(WHAT IS EXPECTED) From the listing below, pick out each line with the word "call".

--- PROVIDED RECORDS Enclosed Below ---

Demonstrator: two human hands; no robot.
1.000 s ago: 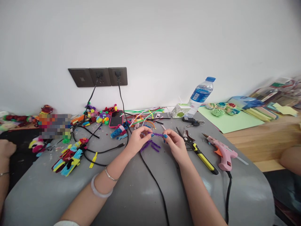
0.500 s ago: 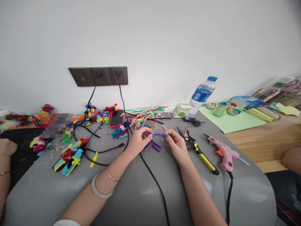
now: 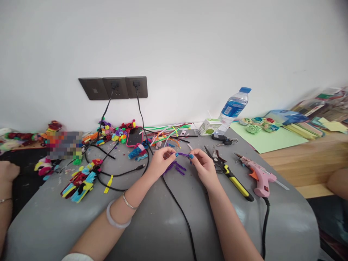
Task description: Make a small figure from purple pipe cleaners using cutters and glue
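Observation:
Between my two hands stretches a short purple pipe cleaner (image 3: pixel 183 154), bowed slightly upward above the grey table (image 3: pixel 160 224). My left hand (image 3: pixel 164 159) pinches one end between thumb and fingertips. The other end is pinched by my right hand (image 3: pixel 202 163), thumb against the fingers. Just beneath, several cut purple pipe cleaner pieces (image 3: pixel 179 168) lie on the tabletop. Yellow-and-black pliers (image 3: pixel 231 177) rest close to the right of my right hand. Loose coloured pipe cleaners (image 3: pixel 174 133) are heaped behind my hands.
A pink glue gun (image 3: pixel 261 181) lies at right with its cord. Black cables (image 3: pixel 179 206) cross the table. Behind stand a water bottle (image 3: pixel 232 108) and a drink carton (image 3: pixel 209 127), near keys (image 3: pixel 225 140). A phone (image 3: pixel 135 137) and pipe-cleaner figures (image 3: pixel 81 181) are at left. Another person's hand (image 3: pixel 8 175) shows far left.
The purple pipe cleaner between my fingers now bows upward, where it looked straighter and doubled before. Both hands stay in nearly the same place.

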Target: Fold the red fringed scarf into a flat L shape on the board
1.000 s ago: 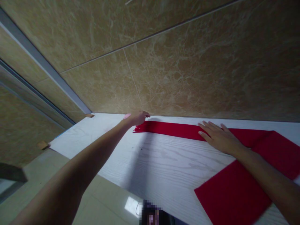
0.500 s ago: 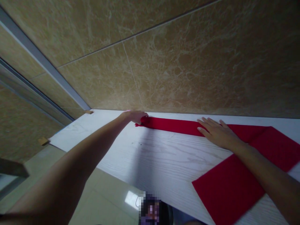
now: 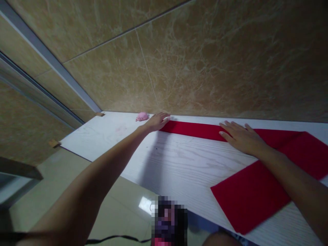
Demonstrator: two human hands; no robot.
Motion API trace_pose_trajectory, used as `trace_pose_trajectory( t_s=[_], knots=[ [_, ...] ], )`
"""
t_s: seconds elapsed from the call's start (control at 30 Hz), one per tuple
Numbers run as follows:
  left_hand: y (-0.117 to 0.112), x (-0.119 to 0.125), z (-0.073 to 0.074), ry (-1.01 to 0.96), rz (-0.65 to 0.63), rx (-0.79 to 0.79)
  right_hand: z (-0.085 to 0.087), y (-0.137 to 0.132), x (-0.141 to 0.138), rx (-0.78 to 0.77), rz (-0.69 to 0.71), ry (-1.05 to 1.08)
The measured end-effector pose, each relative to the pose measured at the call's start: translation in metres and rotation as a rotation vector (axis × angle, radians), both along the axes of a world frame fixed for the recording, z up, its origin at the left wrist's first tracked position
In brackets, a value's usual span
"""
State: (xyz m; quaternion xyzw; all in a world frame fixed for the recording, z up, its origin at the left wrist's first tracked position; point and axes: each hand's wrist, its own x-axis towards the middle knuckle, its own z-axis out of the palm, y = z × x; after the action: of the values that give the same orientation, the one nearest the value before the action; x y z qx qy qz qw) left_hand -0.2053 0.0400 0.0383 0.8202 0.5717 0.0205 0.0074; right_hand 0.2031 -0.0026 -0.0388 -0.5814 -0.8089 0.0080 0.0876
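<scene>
A long strip of red cloth (image 3: 194, 130) lies along the back of the white wood-grained board (image 3: 179, 160), close to the wall. Toward the right it folds over and angles back to the front as a broad flap (image 3: 246, 198). My left hand (image 3: 157, 121) rests over the strip's left end, fingers stretched out, hiding that end. Flat on the strip farther right is my right hand (image 3: 239, 136), its fingers spread. Just left of my left hand, a small rounded pink object (image 3: 142, 116), perhaps a toy, sits on the board.
A brown marbled tile wall (image 3: 205, 68) rises directly behind the board. Small wooden blocks (image 3: 53, 143) stand at the board's left corners. Below the front edge are the tiled floor (image 3: 120, 205), a black strap (image 3: 118, 236) and a pixelated patch.
My left hand has let go of the bunched cloth end and lies over it with fingers extended. The pink object beside it now shows plainly. My right hand stays on the cloth; the view shifts slightly.
</scene>
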Motion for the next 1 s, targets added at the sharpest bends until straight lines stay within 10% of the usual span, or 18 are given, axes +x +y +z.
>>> trace_pose_trajectory(
  t_s=[0.37,1.0],
  knots=[
    [-0.01,-0.006,-0.049,-0.123,0.201,-0.04,-0.001,0.0,0.001,-0.003,-0.02,-0.004],
    [-0.01,-0.007,-0.05,-0.171,0.212,-0.057,-0.005,0.005,0.007,-0.012,0.003,-0.01]
  ],
)
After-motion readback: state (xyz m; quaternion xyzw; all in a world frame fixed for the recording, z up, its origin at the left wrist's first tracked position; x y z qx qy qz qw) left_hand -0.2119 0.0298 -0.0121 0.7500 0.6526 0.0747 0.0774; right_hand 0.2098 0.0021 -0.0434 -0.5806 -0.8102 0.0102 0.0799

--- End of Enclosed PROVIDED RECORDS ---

(RESULT OF THIS TASK)
t_s: seconds elapsed from the call's start (control at 30 Hz), one per tuple
The measured end-effector pose, each relative to the pose measured at the call's start: translation in metres and rotation as a rotation vector (axis × angle, radians), both along the axes of a world frame fixed for the recording, z up, its origin at the left wrist's first tracked position

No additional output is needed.